# How to initialize a PeakTree object
This tutorial shows how to give input data to `PeakTree(arg)` that initializes an instance. PeakTree instantiation takes a single argument, which must be an iterable of `(x, h)` points. (Think of `x` as "position" and `h` as "height".) These points must be an alternating sequence of local maxima and minima.

How to do that is shown for a range of different data sources.

## Discrete data sets
If you want to find the hierarchical peaks in a discrete sequence of data points (e.g. sampled points, discrete 1-D functions, time series, etc.), it is easiest to use the function `filter_local_extrema()` to produce a sequence of all local maxima and minima from an iterable of your data. (You are free to use another method to preprocess the data yourself to extract the local maxima and minima.) The maxima and minima are used to initialize a PeakTree.

This is demonstrated for these cases:
1. An x-vector and an h-vector
2. Non-numeric x-coordinates
3. A list of (x,h) tuples
4. A dictionary of x: h
5. A h-vector only
6. A function h(x)
7. A generator function yielding (x, h)
8. x-values that are tuples themselves

In [1]:
# import the module
import hierarchical_peaks as hip

### Example 1: An x-vector and an h-vector
If data point coordinates are stored in two lists (`x_vector` and `h_vector`), then a `zip()` of the two lists can be used as input argument.

In [2]:
# small example data set:
x_vector = [n for n in range(2005,2022)]
h_vector = [8.5, 9.0, 5.0, 10.0, 7.5, 3.0, 6.0, 6.0, 2.0, 7.5, 7.5, 8.0, 6.0, 7.0, 4.0, 4.0, 5.0]


# initialize a PeakTree:
tree1 = hip.PeakTree(hip.filter_local_extrema(zip(x_vector, h_vector)))

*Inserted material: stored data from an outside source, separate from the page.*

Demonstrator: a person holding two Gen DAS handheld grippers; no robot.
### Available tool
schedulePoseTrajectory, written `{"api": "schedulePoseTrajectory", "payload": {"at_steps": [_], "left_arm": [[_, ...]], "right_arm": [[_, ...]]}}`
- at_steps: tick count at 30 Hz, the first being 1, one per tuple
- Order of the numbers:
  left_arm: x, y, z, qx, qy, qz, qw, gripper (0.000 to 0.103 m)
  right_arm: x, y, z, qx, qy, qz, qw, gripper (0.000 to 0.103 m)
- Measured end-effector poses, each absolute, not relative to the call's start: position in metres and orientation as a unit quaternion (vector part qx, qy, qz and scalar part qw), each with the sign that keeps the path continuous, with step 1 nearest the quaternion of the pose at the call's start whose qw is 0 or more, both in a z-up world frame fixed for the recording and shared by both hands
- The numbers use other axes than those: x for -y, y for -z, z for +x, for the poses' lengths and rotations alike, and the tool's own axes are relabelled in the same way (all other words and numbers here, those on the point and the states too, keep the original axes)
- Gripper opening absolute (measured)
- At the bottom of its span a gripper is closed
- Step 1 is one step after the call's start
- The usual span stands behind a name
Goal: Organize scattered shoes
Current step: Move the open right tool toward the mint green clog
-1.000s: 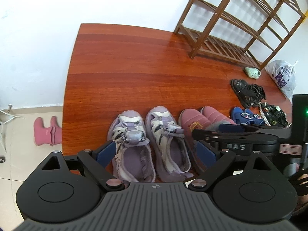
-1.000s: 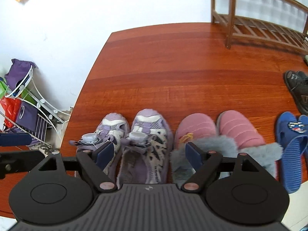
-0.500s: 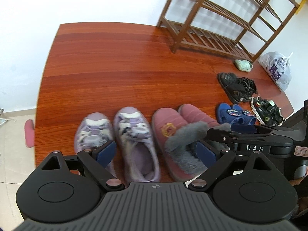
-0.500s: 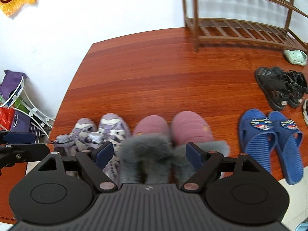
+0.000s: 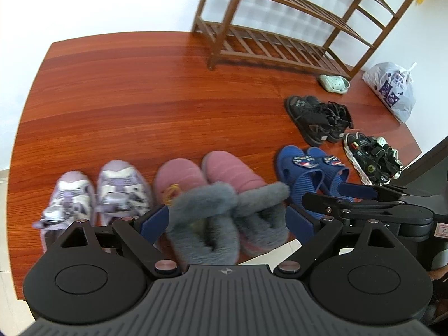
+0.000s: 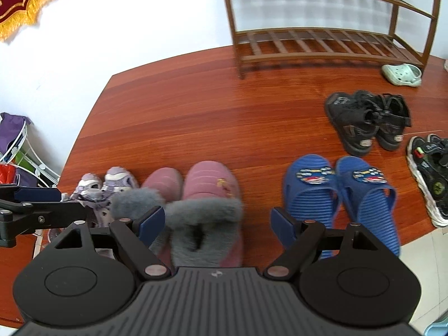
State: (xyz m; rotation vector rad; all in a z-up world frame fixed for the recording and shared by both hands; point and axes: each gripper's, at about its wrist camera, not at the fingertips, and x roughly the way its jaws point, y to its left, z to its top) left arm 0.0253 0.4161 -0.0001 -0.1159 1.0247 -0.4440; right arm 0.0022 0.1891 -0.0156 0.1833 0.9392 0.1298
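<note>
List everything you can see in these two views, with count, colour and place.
sneakers: two, lilac, left end of front row
slippers: two, pink with grey fur, beside sneakers
sandals: two, blue, right of slippers
black sandals: two, behind the blue pair
sport sandals: two, dark with white soles, far right
clog: one, pale green, by the rack
rack: one, brown wood, empty, at wall
mat: one, red-brown wood
bag: one, white plastic, right of rack
left gripper: open, over slippers
right gripper: open, empty
</note>
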Motion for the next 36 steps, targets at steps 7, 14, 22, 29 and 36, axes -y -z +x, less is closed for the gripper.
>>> {"api": "schedulePoseTrajectory", "payload": {"at_steps": [7, 14, 22, 29, 36], "left_arm": [[-0.37, 0.002, 0.021, -0.486, 0.21, -0.054, 0.847, 0.091], [-0.331, 0.007, 0.015, -0.485, 0.21, -0.055, 0.847, 0.091], [-0.294, 0.007, 0.016, -0.476, 0.216, -0.058, 0.851, 0.091], [-0.265, 0.007, 0.027, -0.475, 0.229, -0.053, 0.848, 0.091], [-0.238, 0.016, 0.043, -0.483, 0.24, -0.049, 0.841, 0.091]], "right_arm": [[-0.144, 0.016, -0.007, -0.448, -0.057, 0.09, 0.888, 0.087], [-0.101, 0.014, -0.016, -0.443, -0.054, 0.091, 0.89, 0.087], [-0.057, 0.01, -0.024, -0.435, -0.041, 0.089, 0.895, 0.087], [-0.024, 0.005, -0.022, -0.428, -0.023, 0.092, 0.899, 0.087], [0.01, 0.01, -0.005, -0.432, -0.004, 0.096, 0.897, 0.087]]}}
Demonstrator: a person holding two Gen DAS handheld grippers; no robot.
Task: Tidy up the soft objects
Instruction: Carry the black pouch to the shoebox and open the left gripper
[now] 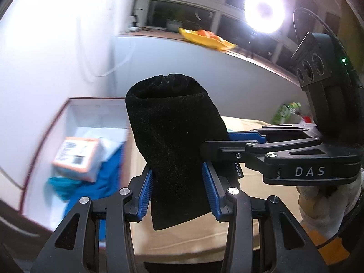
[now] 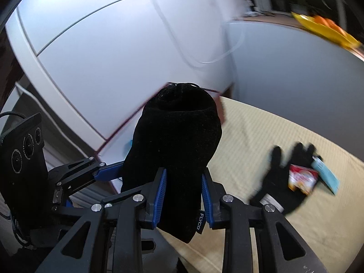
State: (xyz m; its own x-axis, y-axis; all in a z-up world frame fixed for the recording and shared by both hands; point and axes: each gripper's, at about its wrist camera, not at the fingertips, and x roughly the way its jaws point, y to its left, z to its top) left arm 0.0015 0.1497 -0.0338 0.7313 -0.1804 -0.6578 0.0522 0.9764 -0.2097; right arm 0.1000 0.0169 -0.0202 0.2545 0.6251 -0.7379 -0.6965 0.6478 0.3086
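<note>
Gripping one soft, fuzzy black pouch (image 1: 173, 141), left claw (image 1: 177, 191) and right claw (image 2: 183, 193) clamp its sides.

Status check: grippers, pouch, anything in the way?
Both hand-held grippers, left and right, shut on black pouch. Pouch lifted over beige mat. Open box on its left; path looks clear.

Left hand-held gripper (image 1: 177, 188) and right hand-held gripper (image 2: 184, 193), angled downward, both clamp one black pouch (image 1: 173, 132).

Black velvet pouch (image 2: 175, 141) clamped between right gripper (image 2: 183, 179) pads, left gripper (image 2: 109, 173) pinching its side; black glove (image 2: 282, 177) (blurred) on beige bed (image 2: 261, 127).
</note>
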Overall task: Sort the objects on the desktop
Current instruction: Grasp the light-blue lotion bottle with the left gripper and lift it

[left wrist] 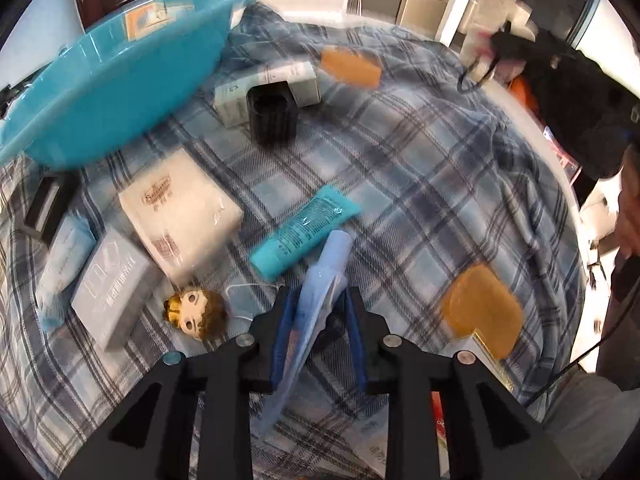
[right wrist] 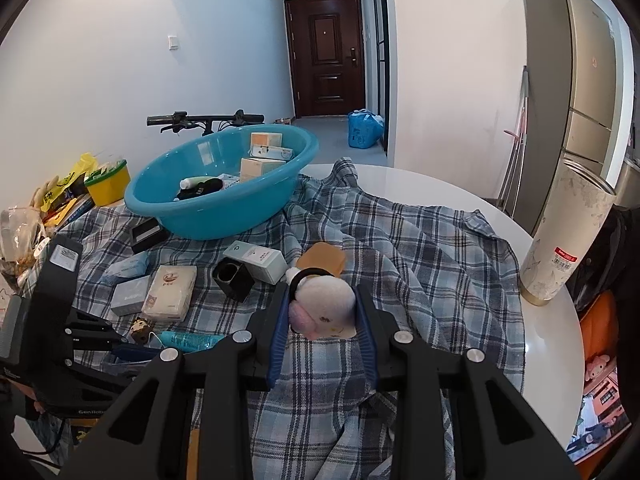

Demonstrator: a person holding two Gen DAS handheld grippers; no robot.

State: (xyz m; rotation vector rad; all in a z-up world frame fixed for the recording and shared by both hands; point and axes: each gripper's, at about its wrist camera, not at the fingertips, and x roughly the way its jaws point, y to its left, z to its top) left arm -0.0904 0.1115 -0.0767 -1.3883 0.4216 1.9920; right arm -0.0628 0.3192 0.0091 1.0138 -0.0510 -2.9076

You can double-check which data points that `PeakTree` used to initialize this instance, because they are stored (as a dict) in the data attribute called `elevation`.

In [3]:
print(tree1.elevation)

{2006: 9.0, 2007: 5.0, 2008: 10.0, 2010: 3.0, 2012: 6.0, 2013: 2.0, 2016: 8.0, 2017: 6.0, 2018: 7.0, 2020: 4.0, 2021: 5.0}


### Example 2: Non-numeric x-coordinates
The h-values must be numeric. But the x-values can be any type of non-numeric object, as long as they can be used as keys in the `elevation` dict (must be unique and hashable).

In [4]:
x_nonnumeric = "ABCDEFGHIJKLMNOPQRSTUVWXYZ"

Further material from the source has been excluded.